The 2018 Gala, “Heavenly Bodies: Fashion in the Catholic Imagination,” was the height of the online craze. It inspired a wave of posts of what people would have worn had they been among the select few invitees. The exhibit became The Met’s most successful to date, selling 1.3 million tickets and beating the previous record. 

Interest remains high with tens of thousands viewing the livestream of its comeback this year.

The theme, “In America: A Lexicon of Fashion,” was a call for national unity and pride amid the COVID-19 pandemic and ever-deepening political rifts.

The 2021 Met Gala

The Met Gala on Sept. 13 marked the return of this extravagant event after cancellations due to the pandemic in both May 2020 and May 2021. 

This year’s Met Gala was co-chaired by Oscar-nominated actor Timothée Chalamet, Grammy-award-winning singer Billie Eilish, National Youth Poet Laureate Amanda Gorman and four-time Grand Slam singles tennis champion Naomi Osaka.

The theme, “In America: A Lexicon of Fashion,” was a call for national unity and pride amid the COVID-19 pandemic and ever-deepening political rifts. Many attendees expressed apprehension about celebrating America. Some, like Congresswoman Alexandria Ocasio-Cortez, used the highly publicized event to make a political statement. Others chose to pay homage to iconic American eras, with plenty of glittering Old Hollywood-inspired gowns and tuxedos, and sleek disco looks calling back to Cher and Diana Ross. 

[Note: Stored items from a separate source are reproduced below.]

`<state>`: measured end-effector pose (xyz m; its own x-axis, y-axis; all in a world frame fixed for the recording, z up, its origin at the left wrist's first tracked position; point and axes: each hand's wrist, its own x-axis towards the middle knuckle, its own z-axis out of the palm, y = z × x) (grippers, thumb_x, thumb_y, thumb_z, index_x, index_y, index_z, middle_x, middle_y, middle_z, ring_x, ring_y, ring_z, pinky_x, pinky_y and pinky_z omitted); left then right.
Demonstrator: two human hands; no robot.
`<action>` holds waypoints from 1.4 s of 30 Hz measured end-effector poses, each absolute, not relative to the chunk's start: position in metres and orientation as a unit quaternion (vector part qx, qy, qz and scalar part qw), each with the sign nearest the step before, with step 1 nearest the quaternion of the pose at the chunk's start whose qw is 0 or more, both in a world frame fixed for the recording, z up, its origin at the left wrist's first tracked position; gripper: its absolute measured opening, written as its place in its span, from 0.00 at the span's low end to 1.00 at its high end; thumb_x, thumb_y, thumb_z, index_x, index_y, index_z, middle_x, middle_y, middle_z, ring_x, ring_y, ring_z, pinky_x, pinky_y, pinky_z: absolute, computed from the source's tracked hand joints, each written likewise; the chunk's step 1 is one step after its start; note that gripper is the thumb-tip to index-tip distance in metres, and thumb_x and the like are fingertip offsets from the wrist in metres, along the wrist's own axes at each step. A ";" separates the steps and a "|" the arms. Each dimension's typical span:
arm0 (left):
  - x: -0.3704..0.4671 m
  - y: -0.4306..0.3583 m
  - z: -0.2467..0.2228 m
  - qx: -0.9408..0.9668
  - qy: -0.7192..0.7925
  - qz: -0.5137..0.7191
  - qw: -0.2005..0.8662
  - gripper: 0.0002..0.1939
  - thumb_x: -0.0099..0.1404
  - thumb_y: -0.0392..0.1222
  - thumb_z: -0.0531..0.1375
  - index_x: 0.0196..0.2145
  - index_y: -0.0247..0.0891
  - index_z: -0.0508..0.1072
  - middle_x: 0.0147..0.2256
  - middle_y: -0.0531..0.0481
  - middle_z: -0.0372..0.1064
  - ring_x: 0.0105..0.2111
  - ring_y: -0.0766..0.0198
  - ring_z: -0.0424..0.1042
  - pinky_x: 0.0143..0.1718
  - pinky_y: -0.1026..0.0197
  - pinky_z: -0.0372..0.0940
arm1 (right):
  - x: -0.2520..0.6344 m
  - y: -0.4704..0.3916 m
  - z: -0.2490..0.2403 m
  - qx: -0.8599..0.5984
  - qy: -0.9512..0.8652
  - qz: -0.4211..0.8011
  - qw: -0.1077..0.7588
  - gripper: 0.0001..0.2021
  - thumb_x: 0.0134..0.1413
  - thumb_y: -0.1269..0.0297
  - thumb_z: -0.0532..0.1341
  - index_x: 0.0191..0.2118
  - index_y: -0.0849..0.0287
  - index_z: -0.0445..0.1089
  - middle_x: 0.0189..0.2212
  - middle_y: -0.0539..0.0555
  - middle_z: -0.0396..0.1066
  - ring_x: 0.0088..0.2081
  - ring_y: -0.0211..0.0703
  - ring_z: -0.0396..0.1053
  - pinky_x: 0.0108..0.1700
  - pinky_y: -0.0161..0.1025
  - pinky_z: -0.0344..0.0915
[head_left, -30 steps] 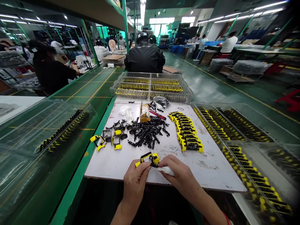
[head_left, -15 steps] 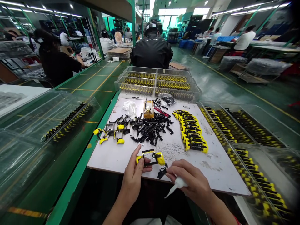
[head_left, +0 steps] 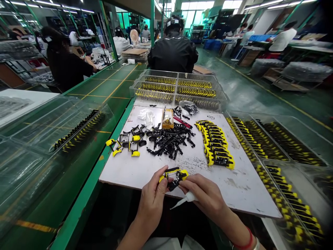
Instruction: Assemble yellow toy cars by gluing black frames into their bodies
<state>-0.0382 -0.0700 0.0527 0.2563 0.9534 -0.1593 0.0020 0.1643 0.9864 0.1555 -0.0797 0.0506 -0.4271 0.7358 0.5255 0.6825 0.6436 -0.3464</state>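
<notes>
My left hand (head_left: 154, 192) is closed on the left end of a yellow-and-black plastic frame (head_left: 184, 173), held just above the board's front edge. At the frame's lower right, my right hand (head_left: 204, 191) pinches a small black plastic part (head_left: 173, 184) against it. Tucked in the same right palm is a white squeeze bottle (head_left: 191, 197) with a thin nozzle pointing down to the left. Whether the black part is seated in the frame I cannot tell, as fingers cover the join.
A pile of black parts (head_left: 170, 140) lies mid-board, with loose yellow-and-black frames (head_left: 134, 147) to its left. A row of yellow-and-black assemblies (head_left: 217, 146) sits at right. Clear trays (head_left: 179, 74) stand behind and at both sides. A person in a black jacket (head_left: 173, 52) sits ahead.
My right hand has moved left and brought the black part up against the frame. The squeeze bottle travelled with it. The whole view has shifted slightly.
</notes>
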 end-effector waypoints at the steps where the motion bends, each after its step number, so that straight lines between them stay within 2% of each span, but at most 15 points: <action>1: -0.038 -0.070 0.053 0.521 0.467 0.392 0.597 0.21 0.69 0.48 0.50 0.57 0.42 0.63 0.45 0.46 0.73 0.42 0.62 0.73 0.44 0.62 0.69 | 0.155 -0.080 0.051 -0.423 -0.843 0.040 0.328 0.10 0.58 0.72 0.57 0.46 0.59 0.67 0.34 0.58 0.72 0.33 0.43 0.68 0.34 0.39 0.66; 7: -0.037 -0.070 0.051 0.565 0.483 0.377 0.553 0.20 0.68 0.47 0.52 0.56 0.43 0.65 0.49 0.46 0.70 0.38 0.63 0.74 0.45 0.61 0.68 | 0.152 -0.078 0.055 -0.445 -0.842 0.051 0.300 0.10 0.62 0.68 0.51 0.44 0.61 0.68 0.35 0.59 0.71 0.35 0.45 0.69 0.35 0.39 0.67; 11: -0.036 -0.063 0.046 0.501 0.479 0.377 0.614 0.23 0.65 0.49 0.55 0.56 0.40 0.65 0.39 0.48 0.72 0.36 0.62 0.74 0.43 0.57 0.70 | 0.155 -0.072 0.051 -0.484 -0.818 0.145 0.275 0.07 0.58 0.72 0.54 0.40 0.57 0.68 0.36 0.56 0.69 0.38 0.43 0.68 0.37 0.37 0.67; 15: -0.036 -0.052 0.042 0.385 0.457 0.377 0.708 0.24 0.62 0.50 0.59 0.52 0.34 0.68 0.32 0.51 0.69 0.33 0.64 0.72 0.41 0.56 0.72 | 0.159 -0.062 0.044 -0.491 -0.793 0.221 0.285 0.06 0.56 0.73 0.57 0.37 0.56 0.68 0.34 0.53 0.67 0.37 0.41 0.68 0.38 0.35 0.66; 21: -0.037 -0.043 0.040 0.312 0.449 0.340 0.766 0.22 0.59 0.48 0.63 0.48 0.33 0.71 0.39 0.46 0.71 0.31 0.65 0.74 0.41 0.55 0.73 | 0.161 -0.053 0.045 -0.498 -0.793 0.250 0.247 0.02 0.54 0.70 0.60 0.34 0.57 0.68 0.30 0.51 0.67 0.32 0.39 0.67 0.34 0.35 0.64; 29: -0.039 -0.038 0.039 0.302 0.415 0.328 0.793 0.20 0.58 0.46 0.65 0.46 0.33 0.72 0.40 0.45 0.73 0.37 0.61 0.75 0.44 0.54 0.71 | 0.161 -0.051 0.045 -0.487 -0.821 0.213 0.208 0.03 0.53 0.71 0.60 0.34 0.57 0.68 0.30 0.51 0.67 0.32 0.40 0.67 0.33 0.35 0.63; 34: -0.040 -0.037 0.037 0.300 0.407 0.335 0.795 0.25 0.53 0.39 0.68 0.48 0.32 0.69 0.39 0.45 0.75 0.36 0.63 0.76 0.45 0.58 0.71 | 0.161 -0.052 0.041 -0.501 -0.787 0.254 0.255 0.01 0.55 0.67 0.60 0.34 0.57 0.68 0.31 0.52 0.69 0.33 0.40 0.68 0.36 0.35 0.64; 38: -0.040 -0.035 0.039 0.299 0.429 0.335 0.784 0.25 0.54 0.39 0.68 0.49 0.31 0.68 0.42 0.41 0.75 0.37 0.61 0.76 0.44 0.59 0.71 | 0.165 -0.054 0.041 -0.587 -0.680 0.295 0.326 0.09 0.55 0.61 0.60 0.41 0.57 0.67 0.34 0.52 0.70 0.37 0.42 0.69 0.40 0.38 0.65; 40: -0.040 -0.034 0.041 0.299 0.430 0.334 0.784 0.25 0.54 0.39 0.68 0.49 0.31 0.69 0.42 0.41 0.75 0.38 0.60 0.76 0.45 0.58 0.71 | 0.168 -0.056 0.040 -0.625 -0.621 0.341 0.329 0.12 0.55 0.58 0.59 0.43 0.57 0.66 0.34 0.51 0.70 0.33 0.40 0.69 0.35 0.37 0.66; 42: -0.039 -0.035 0.043 0.301 0.427 0.333 0.785 0.26 0.53 0.39 0.68 0.49 0.31 0.69 0.42 0.41 0.75 0.38 0.60 0.76 0.45 0.59 0.71 | 0.167 -0.058 0.040 -0.633 -0.574 0.419 0.306 0.15 0.56 0.55 0.58 0.45 0.57 0.66 0.30 0.49 0.69 0.24 0.36 0.65 0.26 0.34 0.63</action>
<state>-0.0394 -0.0351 0.0432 0.4142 0.7795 -0.4699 -0.2661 0.5974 0.7565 0.1668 -0.0585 0.0396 -0.0103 0.9836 -0.1798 0.4708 -0.1539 -0.8687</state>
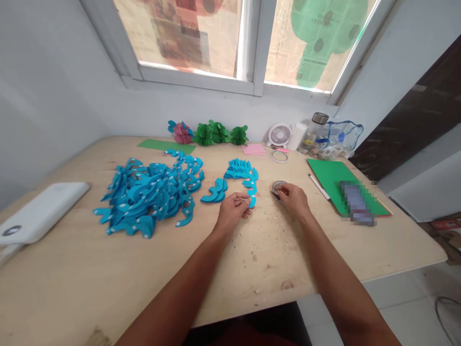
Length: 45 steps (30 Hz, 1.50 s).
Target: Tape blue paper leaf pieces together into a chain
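My left hand [233, 210] is closed with its fingertips on a blue curved paper piece [252, 201], the near end of a short chain of blue pieces [249, 184] that runs back to a folded row [237, 169]. My right hand [293, 199] has its fingertips pinched together over a small round item with a grey rim [274, 185]; what lies between the fingers is hidden. Left of my left hand lie a few stacked blue curved pieces [215, 191]. Farther left spreads a big heap of blue paper cutouts [144, 192] with small white squares on them.
Along the wall stand green folded-paper figures [219, 132], a pink one [182, 132], a small fan [280, 135] and a bottle [314, 132]. Right lie green sheets [333, 175], a white pen [319, 187] and a blurred phone-like object [357, 204]. A white device [46, 206] sits left.
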Available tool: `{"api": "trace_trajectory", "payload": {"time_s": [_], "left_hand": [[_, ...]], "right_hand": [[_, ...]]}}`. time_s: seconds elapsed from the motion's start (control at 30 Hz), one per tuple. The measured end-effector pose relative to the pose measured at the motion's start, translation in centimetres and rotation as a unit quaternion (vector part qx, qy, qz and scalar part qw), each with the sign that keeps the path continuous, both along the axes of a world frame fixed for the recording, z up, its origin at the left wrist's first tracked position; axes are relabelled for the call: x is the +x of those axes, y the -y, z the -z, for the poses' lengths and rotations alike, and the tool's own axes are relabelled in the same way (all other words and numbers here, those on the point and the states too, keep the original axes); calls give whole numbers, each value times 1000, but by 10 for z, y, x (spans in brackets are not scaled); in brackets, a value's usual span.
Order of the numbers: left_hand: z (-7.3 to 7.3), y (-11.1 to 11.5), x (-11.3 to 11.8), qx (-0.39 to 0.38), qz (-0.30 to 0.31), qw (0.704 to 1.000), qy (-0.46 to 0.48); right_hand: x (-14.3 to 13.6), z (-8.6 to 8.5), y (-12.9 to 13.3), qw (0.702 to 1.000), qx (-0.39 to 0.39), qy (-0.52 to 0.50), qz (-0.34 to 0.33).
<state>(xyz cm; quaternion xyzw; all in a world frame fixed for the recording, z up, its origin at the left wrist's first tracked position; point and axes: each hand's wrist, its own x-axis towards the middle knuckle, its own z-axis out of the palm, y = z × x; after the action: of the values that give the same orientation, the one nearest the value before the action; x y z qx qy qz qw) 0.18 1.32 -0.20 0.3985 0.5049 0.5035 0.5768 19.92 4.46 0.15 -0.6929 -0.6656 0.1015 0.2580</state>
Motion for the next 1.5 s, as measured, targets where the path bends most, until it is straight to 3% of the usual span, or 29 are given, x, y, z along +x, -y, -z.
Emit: {"api": "trace_trajectory", "payload": {"time_s": [0.13, 0.27, 0.37, 0.53, 0.63, 0.8, 0.97, 1.2, 1.33, 1.5], "left_hand": [[1, 2, 0, 40, -39, 998, -18], [1, 2, -1, 122, -31, 990, -70], [1, 1, 0, 124, -20, 989, -81], [0, 2, 2, 64, 26, 997, 22], [-2, 4, 3, 65, 43, 996, 31], [-1, 5, 4, 65, 44, 997, 26], [0, 3, 3, 44, 14, 997, 57], [0, 3, 3, 37, 5, 997, 64], [-2, 4, 3, 40, 9, 998, 53], [-6, 5, 2, 50, 13, 998, 35]], "right_hand": [[-3, 1, 0, 976, -14, -211, -47], [-13, -5, 4, 898, -68, -426, -80], [-22, -10, 9, 873, -84, -468, -104], [-37, -8, 15, 849, -114, -492, -154], [-44, -3, 16, 846, -123, -491, -167], [-47, 1, 17, 880, -86, -433, -176], [-45, -6, 22, 955, 69, -211, -197], [-51, -10, 28, 948, 204, 26, -241], [-53, -9, 28, 938, 225, 106, -242], [-54, -11, 30, 938, 217, 134, -234]]}}
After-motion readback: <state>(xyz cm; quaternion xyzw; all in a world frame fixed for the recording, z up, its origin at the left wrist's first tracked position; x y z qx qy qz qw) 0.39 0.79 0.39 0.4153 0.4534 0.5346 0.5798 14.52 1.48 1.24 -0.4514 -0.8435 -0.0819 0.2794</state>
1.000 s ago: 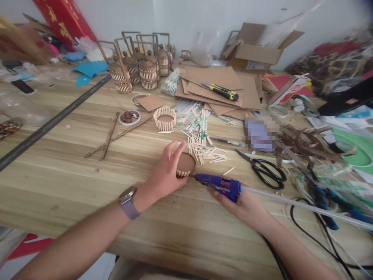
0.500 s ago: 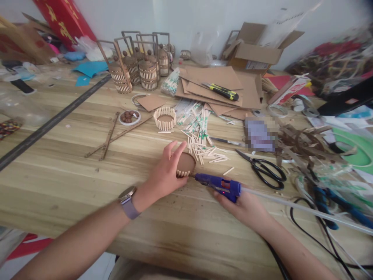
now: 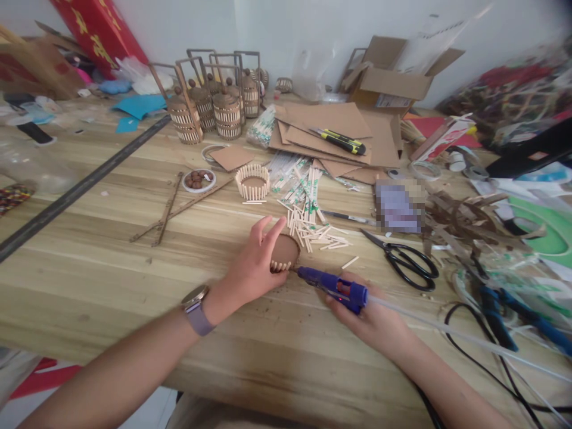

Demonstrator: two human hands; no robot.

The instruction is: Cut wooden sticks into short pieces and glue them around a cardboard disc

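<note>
My left hand (image 3: 251, 259) curves around a round brown cardboard base (image 3: 286, 247), its thumb at the near rim and its fingers over the far left side. Several short wooden sticks stand along the near edge of that base. In my right hand (image 3: 375, 313) is a blue hot glue gun (image 3: 333, 287), a long clear glue stick (image 3: 424, 320) trailing from its back. The gun's nozzle meets the base's near right rim, close to my left thumb. Loose short sticks (image 3: 313, 233) lie just beyond the base. Farther back stands a ring of upright sticks on a base (image 3: 252, 182).
Black-handled scissors (image 3: 411, 265) lie to the right, near pliers (image 3: 496, 313) and a black cable (image 3: 473, 351). A bowl of brown beads (image 3: 199, 180) sits left of the stick ring. Behind are small stick lanterns (image 3: 227, 116) and cardboard sheets (image 3: 326, 119) with a utility knife (image 3: 342, 142).
The glue gun has shifted very slightly left and its back end has dropped a little, the glue stick with it. My left hand and the base have stayed in place.
</note>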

Such an elite and expensive event is not without controversy. Nicki Minaj, a usual guest, was absent because she refused to comply with the Gala’s mandatory vaccine requirement. Additionally, protesters gathered outside the museum criticizing the opulence of the event during a time of great economic hardship and were violently suppressed by the NYPD while Vogue livestreamed the red carpet. Despite the unrest, the celebration and media fanfare went on.

While not every attendee forked over $35,000 for a ticket to fashion’s most exclusive party, guests — like AOC — garnered criticism for attending because of the Gala’s grandeur. Yet there are some inclusive strides being made inside the white tent on the steps. 

This year’s Met Gala was attended by Quannah Chasinghorse, an Indigenous model and land protector, who saw that it was important to “represent and bring authentic and true American culture to this year’s theme.” Likewise, British racing legend Lewis Hamilton paid hundreds of thousands of dollars to buy a table and populate it with young Black designers, making space for them at an event whose red carpet is chiefly composed of old, white fashion houses. 

Perhaps in future years, the party that was once the highlight of the societal calendar will be a platform for highlighting the wide array of societal issues.